To be fair, bankers aren’t the only ones that have raised their level of skepticism about the rapid ascend of Bitcoin and other digital currencies. But to call the digital currency a fraud and a tulip is more than skepticism, in my opinion. It undermines the potential of Bitcoin to become a “peoples’ currency,” and replace national currencies.

And that’s what concerns big governments and big banks. Big governments will lose seigniorage income—the benefits derived from printing money, and they will lose the ability to control the economy, as discussed in a previous piece here.

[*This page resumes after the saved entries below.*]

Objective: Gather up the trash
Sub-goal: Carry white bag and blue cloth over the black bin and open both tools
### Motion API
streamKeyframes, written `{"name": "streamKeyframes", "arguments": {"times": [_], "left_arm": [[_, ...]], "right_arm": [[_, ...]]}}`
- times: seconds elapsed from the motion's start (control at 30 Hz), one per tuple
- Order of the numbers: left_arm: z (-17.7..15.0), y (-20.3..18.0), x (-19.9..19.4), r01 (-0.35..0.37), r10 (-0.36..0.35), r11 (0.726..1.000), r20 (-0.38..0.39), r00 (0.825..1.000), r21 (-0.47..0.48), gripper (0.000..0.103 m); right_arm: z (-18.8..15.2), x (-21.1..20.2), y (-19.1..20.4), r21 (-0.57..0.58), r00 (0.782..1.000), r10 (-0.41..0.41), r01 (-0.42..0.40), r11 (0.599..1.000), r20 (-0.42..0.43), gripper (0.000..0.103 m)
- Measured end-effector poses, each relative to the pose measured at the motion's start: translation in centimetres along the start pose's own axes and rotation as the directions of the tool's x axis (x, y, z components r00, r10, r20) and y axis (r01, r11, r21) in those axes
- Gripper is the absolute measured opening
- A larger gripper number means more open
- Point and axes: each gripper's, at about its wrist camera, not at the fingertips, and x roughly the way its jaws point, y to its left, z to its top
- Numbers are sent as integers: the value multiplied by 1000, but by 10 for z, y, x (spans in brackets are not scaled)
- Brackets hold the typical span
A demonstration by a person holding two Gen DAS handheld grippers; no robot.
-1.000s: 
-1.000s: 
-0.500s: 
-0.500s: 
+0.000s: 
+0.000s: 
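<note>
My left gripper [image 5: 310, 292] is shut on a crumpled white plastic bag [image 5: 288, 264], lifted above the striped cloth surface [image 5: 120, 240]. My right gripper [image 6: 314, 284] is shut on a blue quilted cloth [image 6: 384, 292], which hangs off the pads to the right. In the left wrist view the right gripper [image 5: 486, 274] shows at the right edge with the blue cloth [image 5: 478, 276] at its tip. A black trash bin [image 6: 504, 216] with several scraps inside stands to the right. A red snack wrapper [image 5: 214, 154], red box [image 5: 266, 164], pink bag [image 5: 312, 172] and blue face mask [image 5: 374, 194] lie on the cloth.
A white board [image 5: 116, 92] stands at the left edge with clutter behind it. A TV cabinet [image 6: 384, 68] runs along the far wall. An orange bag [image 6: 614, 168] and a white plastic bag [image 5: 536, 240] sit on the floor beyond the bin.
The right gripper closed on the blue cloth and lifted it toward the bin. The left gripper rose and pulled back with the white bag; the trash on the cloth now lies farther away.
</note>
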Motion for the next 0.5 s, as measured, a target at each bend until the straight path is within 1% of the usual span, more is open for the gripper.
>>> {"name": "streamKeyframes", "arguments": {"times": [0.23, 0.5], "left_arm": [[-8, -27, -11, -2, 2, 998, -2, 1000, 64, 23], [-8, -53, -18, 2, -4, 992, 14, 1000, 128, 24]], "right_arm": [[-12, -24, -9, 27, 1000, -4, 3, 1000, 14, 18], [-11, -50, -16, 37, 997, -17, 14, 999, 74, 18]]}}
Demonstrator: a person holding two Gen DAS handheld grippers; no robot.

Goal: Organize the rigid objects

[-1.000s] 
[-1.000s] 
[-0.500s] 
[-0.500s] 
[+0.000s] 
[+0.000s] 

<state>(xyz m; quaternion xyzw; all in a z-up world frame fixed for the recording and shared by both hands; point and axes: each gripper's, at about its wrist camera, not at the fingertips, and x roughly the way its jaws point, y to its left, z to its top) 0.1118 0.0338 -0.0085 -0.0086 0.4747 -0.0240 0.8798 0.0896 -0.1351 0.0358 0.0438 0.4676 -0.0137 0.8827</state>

Losing the ability to handle the money that flows between central banks and the economy is at the core of the banking business and the very existence in the monetary economy. A Bitcoin economy, for instance, can promulgate peer to peer lending that substitutes traditional lending, where banks collect the “interest rate spread,” the difference between the interest rate they charge depositors and the rate they charge borrowers.

Still, Apostolos Pittas, adjunct professor of economics at LIU Post sees Bitcoin lending supplementing rather than undermining the traditional banking system. “Digital currency, as is the case with Bitcoin, helps to smooth the lending process. Recall what happened in 2007-2008 during the financial crisis. Credit dried up as banks stopped lending, and the markets froze. With a digital currency like Bitcoin, lending is decentralized, or peer to peer, and as a result, lending may continue, allowing money to reach those who need it.”

Simply put, the rise of Bitcoin can be a stabilizing rather than a destabilizing factor for the financial system, Apparently, big government and big banks do not see things that way at the moment.